*BRIEF*: Starting with the line containing "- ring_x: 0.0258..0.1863" and going on through the line containing "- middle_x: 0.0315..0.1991", return the lines of the data below exactly, and only those.

*RECORDED INFORMATION*:

= = = = =

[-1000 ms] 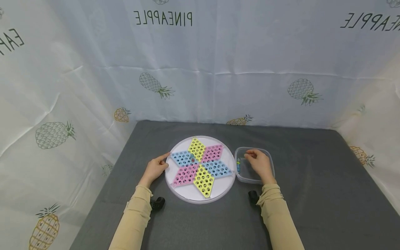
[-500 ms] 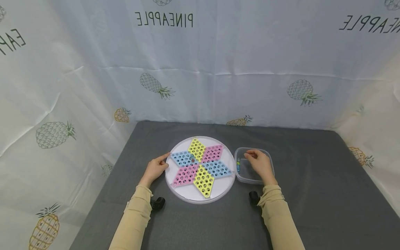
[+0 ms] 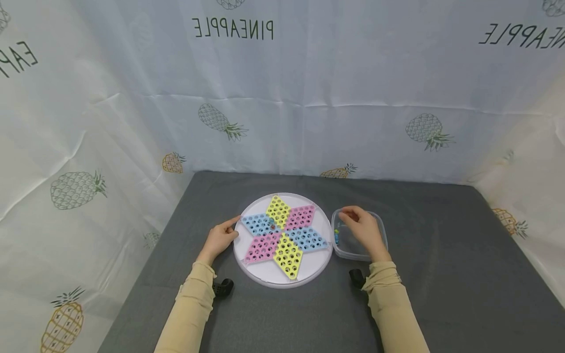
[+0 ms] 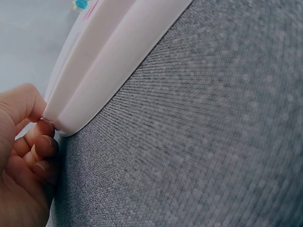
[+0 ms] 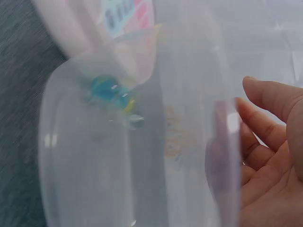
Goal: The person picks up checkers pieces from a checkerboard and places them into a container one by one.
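The left hand (image 3: 217, 239) grips the round white plastic board's (image 3: 265, 269) smooth rim. The right hand (image 3: 365, 230), fingers loosely curled and holding nothing visible, hovers over the clear plastic tub (image 3: 380, 230) of glassy marbles (image 5: 105, 88) on the grey woven counter (image 3: 441, 274).

The round board (image 3: 283, 274) was white, its star made of yellow, pink and blue perforated diamonds. The table (image 3: 441, 294) was dark grey. The backdrop (image 3: 309, 88) at the frame's top was pale with pineapple prints. The sleeves (image 3: 185, 314) were tan.

Staged recording booth: pineapple-print sheets (image 3: 282, 98) hung on three sides w/ grey cloth-covered table (image 3: 441, 274).
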A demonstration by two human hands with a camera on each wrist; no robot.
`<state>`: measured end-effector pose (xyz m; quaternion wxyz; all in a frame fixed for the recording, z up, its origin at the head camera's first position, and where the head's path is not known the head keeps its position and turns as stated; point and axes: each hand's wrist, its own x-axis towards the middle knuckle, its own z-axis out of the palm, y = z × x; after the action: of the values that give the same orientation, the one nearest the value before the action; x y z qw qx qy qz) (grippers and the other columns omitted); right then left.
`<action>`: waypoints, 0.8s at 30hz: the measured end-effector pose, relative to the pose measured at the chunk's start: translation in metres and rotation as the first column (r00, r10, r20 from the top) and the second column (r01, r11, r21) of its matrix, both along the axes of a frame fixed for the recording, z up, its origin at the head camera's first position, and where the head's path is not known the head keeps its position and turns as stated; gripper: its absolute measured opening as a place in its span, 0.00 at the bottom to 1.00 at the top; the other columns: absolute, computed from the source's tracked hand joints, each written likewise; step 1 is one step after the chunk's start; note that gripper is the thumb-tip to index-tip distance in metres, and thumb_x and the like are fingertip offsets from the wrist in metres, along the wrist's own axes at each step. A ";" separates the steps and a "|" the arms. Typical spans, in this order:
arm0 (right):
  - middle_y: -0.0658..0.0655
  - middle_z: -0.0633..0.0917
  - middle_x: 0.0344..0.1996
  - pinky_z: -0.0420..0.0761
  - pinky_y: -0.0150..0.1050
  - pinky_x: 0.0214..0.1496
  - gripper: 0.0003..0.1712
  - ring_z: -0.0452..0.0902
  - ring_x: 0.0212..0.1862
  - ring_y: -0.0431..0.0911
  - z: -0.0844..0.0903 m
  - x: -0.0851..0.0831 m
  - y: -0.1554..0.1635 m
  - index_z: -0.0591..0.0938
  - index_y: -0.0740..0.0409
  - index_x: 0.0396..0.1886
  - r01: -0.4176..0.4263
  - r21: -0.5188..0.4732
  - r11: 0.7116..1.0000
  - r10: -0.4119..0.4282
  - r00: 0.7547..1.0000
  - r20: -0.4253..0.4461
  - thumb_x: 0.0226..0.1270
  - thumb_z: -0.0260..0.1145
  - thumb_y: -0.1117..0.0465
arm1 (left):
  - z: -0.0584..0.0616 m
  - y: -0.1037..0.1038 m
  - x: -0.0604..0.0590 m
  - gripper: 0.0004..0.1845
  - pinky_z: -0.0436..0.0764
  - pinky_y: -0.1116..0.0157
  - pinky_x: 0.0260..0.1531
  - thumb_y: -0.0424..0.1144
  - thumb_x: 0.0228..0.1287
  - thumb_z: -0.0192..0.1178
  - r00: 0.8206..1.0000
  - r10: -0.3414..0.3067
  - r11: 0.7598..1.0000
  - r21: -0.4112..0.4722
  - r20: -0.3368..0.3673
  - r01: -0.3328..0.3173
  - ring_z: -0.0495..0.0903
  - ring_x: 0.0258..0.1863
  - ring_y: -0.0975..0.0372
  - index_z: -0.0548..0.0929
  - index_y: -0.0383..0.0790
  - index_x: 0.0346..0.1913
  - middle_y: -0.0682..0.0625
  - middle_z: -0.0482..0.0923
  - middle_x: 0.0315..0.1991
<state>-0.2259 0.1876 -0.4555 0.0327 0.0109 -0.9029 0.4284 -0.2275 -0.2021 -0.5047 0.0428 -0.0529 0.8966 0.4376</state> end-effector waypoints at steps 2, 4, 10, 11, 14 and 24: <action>0.60 0.82 0.47 0.76 0.49 0.49 0.24 0.77 0.49 0.53 0.004 0.001 -0.003 0.78 0.55 0.53 -0.008 0.000 1.000 0.008 1.000 -0.017 0.66 0.57 0.45 | -0.001 0.000 0.000 0.28 0.65 0.66 0.24 0.35 0.57 0.54 1.000 0.002 1.000 0.002 0.001 -0.002 0.64 0.21 0.62 0.72 0.46 0.64 0.50 0.68 0.23; 0.60 0.82 0.47 0.76 0.47 0.48 0.24 0.77 0.48 0.52 0.008 0.001 -0.007 0.78 0.55 0.53 -0.018 -0.010 1.000 0.018 1.000 -0.025 0.66 0.57 0.45 | -0.001 0.000 0.000 0.28 0.65 0.66 0.24 0.35 0.57 0.54 1.000 0.001 1.000 -0.001 0.003 -0.001 0.64 0.21 0.62 0.72 0.46 0.64 0.50 0.68 0.23; 0.58 0.82 0.44 0.75 0.38 0.42 0.22 0.75 0.43 0.49 0.018 0.003 -0.026 0.79 0.54 0.52 -0.058 -0.053 0.997 0.056 0.998 -0.039 0.65 0.59 0.47 | -0.002 -0.001 0.001 0.28 0.64 0.66 0.24 0.35 0.57 0.54 1.000 0.002 1.000 -0.015 0.001 -0.002 0.64 0.21 0.62 0.72 0.46 0.64 0.49 0.68 0.23; 0.58 0.82 0.44 0.74 0.37 0.41 0.21 0.75 0.42 0.48 0.020 0.003 -0.030 0.79 0.54 0.52 -0.066 -0.060 0.996 0.064 0.997 -0.038 0.65 0.59 0.48 | -0.003 -0.001 0.001 0.28 0.64 0.66 0.24 0.35 0.57 0.54 1.000 0.003 1.000 -0.016 -0.001 -0.003 0.64 0.21 0.62 0.72 0.46 0.64 0.49 0.68 0.23; 0.57 0.82 0.43 0.74 0.36 0.40 0.21 0.75 0.41 0.48 0.023 0.003 -0.042 0.79 0.54 0.52 -0.080 -0.071 0.994 0.077 0.996 -0.037 0.64 0.60 0.48 | -0.003 -0.002 0.000 0.28 0.65 0.66 0.25 0.35 0.58 0.55 1.000 0.004 1.000 -0.020 0.005 -0.004 0.65 0.22 0.62 0.72 0.46 0.64 0.49 0.68 0.24; 0.56 0.83 0.42 0.75 0.39 0.43 0.17 0.76 0.41 0.47 0.026 -0.001 -0.076 0.80 0.53 0.50 -0.143 -0.083 0.986 0.140 0.989 -0.041 0.65 0.60 0.52 | -0.002 0.000 -0.001 0.27 0.65 0.66 0.25 0.35 0.58 0.55 1.000 0.005 1.000 -0.021 0.010 -0.005 0.65 0.22 0.62 0.72 0.46 0.64 0.49 0.69 0.24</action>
<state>-0.2270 0.1120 -0.4293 0.0183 0.0812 -0.8799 0.4679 -0.2284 -0.2024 -0.5063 0.0456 -0.0576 0.9008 0.4280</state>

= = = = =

*SOLUTION*:
  - ring_x: 0.0258..0.1863
  - ring_y: -0.0975..0.0372
  - index_z: -0.0548..0.0929
  - index_y: -0.0383..0.0790
  - index_x: 0.0346..0.1913
  - middle_y: -0.0682..0.0625
  - middle_z: -0.0482..0.0923
  - middle_x: 0.0315..0.1991

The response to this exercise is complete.